After implementing unit tests for every possible use case and performing integration and end-to-end testing, you’re confident that all the website features are working perfectly. Then, on the launch day, the site crashes because of large amounts of traffic.
In this scenario, load testing would’ve identified the limitations of the website in terms of how much traffic it could handle. By identifying these bottlenecks before the launch, developers could’ve ensured stability throughout the launch, preventing frustrated users and a loss in revenue.
This post covers the basics of load testing, including its definition, purpose, and how to get started. By the end, you should have a comprehensive understanding of load testing and be well-prepared to build reliable and scalable systems.
Load testing is a critical part of determining the resiliency and scalability of an application under various forms of load. It involves simulating real-world usage conditions to measure an application’s performance and stability. In general, you want to measure any metric that can identify bottlenecks, like response times, response codes, resource usage, etc.
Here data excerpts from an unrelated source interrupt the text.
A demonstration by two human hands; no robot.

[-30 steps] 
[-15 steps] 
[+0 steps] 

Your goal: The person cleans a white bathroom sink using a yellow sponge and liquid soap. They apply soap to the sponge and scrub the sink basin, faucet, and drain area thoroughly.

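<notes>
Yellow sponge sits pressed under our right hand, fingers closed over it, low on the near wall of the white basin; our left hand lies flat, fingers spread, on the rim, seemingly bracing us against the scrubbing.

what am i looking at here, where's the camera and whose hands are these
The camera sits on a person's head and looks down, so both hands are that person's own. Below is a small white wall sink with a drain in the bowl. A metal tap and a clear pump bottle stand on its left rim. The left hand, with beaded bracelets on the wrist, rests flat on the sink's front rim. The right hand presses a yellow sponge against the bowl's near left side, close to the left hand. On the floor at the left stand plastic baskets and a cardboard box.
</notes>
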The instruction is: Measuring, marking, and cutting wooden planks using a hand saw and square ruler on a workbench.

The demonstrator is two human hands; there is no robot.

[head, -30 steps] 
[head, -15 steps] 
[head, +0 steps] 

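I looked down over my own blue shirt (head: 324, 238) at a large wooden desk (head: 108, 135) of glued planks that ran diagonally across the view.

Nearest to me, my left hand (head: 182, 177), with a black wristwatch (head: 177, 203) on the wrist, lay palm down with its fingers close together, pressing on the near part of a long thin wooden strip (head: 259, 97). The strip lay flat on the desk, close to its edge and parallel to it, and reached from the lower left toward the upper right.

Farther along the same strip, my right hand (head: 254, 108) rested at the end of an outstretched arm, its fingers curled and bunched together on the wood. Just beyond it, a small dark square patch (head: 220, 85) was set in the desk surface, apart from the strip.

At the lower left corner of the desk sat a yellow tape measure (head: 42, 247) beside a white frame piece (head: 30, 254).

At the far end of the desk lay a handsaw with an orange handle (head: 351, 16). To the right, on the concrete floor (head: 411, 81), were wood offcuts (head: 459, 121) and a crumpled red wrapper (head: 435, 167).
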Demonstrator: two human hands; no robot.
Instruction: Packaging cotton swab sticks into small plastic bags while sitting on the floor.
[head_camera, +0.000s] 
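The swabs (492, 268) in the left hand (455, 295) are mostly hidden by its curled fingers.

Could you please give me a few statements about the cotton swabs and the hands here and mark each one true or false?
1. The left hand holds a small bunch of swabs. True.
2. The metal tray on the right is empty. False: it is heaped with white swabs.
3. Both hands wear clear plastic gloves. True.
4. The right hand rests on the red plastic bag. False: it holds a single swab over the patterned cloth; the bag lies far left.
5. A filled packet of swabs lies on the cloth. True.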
Let’s revisit the example of an e-commerce application launching a new product. In that scenario, you could generate a large number of users and validate the stability by measuring transactions per second.
But perhaps the issue doesn’t stem entirely from the application itself. It’s not uncommon that engineers are surprised by the amount of time it takes for an application to scale. Load testing can be used to increase the load gradually, letting you verify exactly how your application scales.
That said, your application may have had faulty error handling. By combining load testing with mock servers, you can introduce chaos—like bad requests or latency spikes—to verify how your application handles unexpected scenarios.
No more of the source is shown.